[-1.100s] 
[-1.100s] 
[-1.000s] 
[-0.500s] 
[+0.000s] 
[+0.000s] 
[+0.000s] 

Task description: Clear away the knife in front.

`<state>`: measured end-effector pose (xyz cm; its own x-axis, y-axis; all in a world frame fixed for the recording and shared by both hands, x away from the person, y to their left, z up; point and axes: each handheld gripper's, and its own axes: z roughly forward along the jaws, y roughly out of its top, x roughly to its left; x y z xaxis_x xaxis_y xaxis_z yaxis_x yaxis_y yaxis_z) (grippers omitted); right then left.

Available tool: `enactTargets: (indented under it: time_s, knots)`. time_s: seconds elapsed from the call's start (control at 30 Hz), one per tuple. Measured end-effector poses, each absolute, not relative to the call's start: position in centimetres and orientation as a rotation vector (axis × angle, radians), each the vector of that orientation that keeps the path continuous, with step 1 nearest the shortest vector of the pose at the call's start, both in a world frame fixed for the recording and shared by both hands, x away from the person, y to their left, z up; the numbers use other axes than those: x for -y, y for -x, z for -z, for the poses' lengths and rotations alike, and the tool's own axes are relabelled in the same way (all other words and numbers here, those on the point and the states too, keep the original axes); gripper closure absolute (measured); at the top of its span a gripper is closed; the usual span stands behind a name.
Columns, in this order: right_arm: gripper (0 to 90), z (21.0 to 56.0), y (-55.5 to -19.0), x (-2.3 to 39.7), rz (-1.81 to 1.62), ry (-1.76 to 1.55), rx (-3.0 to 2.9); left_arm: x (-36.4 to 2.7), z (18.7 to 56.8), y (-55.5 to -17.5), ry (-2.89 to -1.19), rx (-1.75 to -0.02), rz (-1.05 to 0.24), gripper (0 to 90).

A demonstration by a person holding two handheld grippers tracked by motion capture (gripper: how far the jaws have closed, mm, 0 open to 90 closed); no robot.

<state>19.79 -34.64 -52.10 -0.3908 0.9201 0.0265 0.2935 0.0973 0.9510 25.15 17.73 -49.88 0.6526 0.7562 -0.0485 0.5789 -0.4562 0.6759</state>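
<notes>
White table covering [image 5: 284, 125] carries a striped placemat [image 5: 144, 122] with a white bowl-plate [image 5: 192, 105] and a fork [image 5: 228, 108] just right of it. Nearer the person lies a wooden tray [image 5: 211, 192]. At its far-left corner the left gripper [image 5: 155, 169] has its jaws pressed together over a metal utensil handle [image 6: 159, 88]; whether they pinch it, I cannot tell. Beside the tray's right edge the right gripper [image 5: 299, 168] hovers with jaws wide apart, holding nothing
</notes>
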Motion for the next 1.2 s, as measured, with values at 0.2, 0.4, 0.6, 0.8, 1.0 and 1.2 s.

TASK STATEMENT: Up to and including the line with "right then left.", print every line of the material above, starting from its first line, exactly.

WRITTEN RESPONSE:
[-1.100s] 
[-1.100s] 
[-1.000s] 
[-0.500s] 
[+0.000s] 
[+0.000s] 
[+0.000s] 

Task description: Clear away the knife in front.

`<state>`: measured end-effector pose (xyz cm; its own x-axis, y-axis; all in a world frame fixed for the recording and shared by both hands, x away from the person, y to their left, z up; point and axes: each handheld gripper's, and its own axes: z roughly forward along the jaws, y roughly out of its top, x roughly to its left; x y z xaxis_x xaxis_y xaxis_z yaxis_x yaxis_y yaxis_z) (grippers omitted); right then left.

What appears above is the full answer.